Baubau
Kegiatan “Layar Benteng” resmi dibuka pada Sabtu malam, 2 Mei 2026, di kawasan Benteng Keraton Buton, menandai dimulainya rangkaian pemutaran film di enam titik bersejarah Kesulitan Buton, yang tersebar di wilayah Baubau, Buton, dan Buton Selatan.
Program ini menghadirkan karya-karya sineas lokal Sulawesi Tenggara sebagai upaya mendekatkan film kepada masyarakat, sekaligus menghidupkan ruang-ruang budaya dan sejarah melalui medium sinema. Serta merupakan bagian dari dukungan Kementerian Kebudayaan Republik Indonesia melalui program Dana Indonesiana kategori Sinema Indonesiana tahun 2025.

Pada malam pembukaan, tiga film ditayangkan: Baruga karya R. Hadikusuma, Kabanti Bula Malino karya Milenia, dan Bola Pinoama karya Alan ASJKG. Pemutaran berlangsung hangat dengan antusiasme masyarakat yang tinggi, dimana anak-anak hingga orang tua tampak duduk bersila menikmati film dengan penuh perhatian.
Secara keseluruhan, terdapat kurang lebih 18 film dokumenter dan fiksi karya sineas daerah yang akan diputar di seluruh titik pemutaran, selama rangkaian kegiatan berlangsung.
Ketua panitia, Andhy Loppes, menyampaikan bahwa kegiatan ini merupakan bentuk nostalgia dari program yang pernah dijalankan oleh Komunitas Seribu Benteng Production. “Jadi kegiatan Layar Benteng sebenarnya program komunitas Seribu Benteng Production. Jadi di zaman dulu, kita keliling kampung, kita bawa proyektor, kemudian kita bikin pemutaran film di kampung-kampung,” jelasnya.
Andhy menambahkan, selama ini para sineas lokal kerap menghadapi keterbatasan ruang pemutaran. “Selama ini para sineas lokal terkadang bingung karya mereka mau diputar dimana, sehingga kehadiran Layar Benteng ini menjadi salah satu sarana agar masyarakat bisa menonton karya-karya mereka,” tambahnya.

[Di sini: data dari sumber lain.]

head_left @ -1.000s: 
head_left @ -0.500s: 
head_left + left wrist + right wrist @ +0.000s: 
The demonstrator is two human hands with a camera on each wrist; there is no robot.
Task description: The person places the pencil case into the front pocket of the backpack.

Di tempat yang sama, Kepala Dinas Pariwisata dan Kebudayaan Kota Baubau, Idrus Taufiq Saidi, menyampaikan apresiasi atas terselenggaranya kegiatan tersebut. “Mudah-mudahan untuk menampilkan pemutaran film ini menambah semangat dan motivasi besar, bahwa Tula-Tula jika didekatkan dengan pendekatan modern,” ujarnya.
Idrus mengapresiasi terselenggaranya kegiatan ini, karena memberikan manfaat besar bagi masyarakat. “Ini sangat bermanfaat, sebagai masyarakat kita di Baubau bangga ada kegiatan seperti ini,” ucapnya.
Dikemas dengan konsep santai ala layar tancap, penonton menikmati rangkaian acara mulai dari pertunjukan seni monolog, pembukaan resmi, pemutaran film, hingga diskusi interaktif bersama para kreator.
Kegiatan ini akan terus berlanjut di titik-titik lainnya, menghadirkan pengalaman menonton yang unik di ruang hidup masyarakat, serta memperkuat identitas budaya lokal melalui karya film daerah.
Adapun enam titik pemutaran film Layar Benteng meliputi tiga kawasan benteng, yaitu Benteng Keraton Wolio, Benteng Sorawolio, dan Benteng Rongi, serta tiga kampung adat, yakni Kampung Adat Wapulaka, Kampung Adat Wabula, dan Kampung Adat Wasuamba.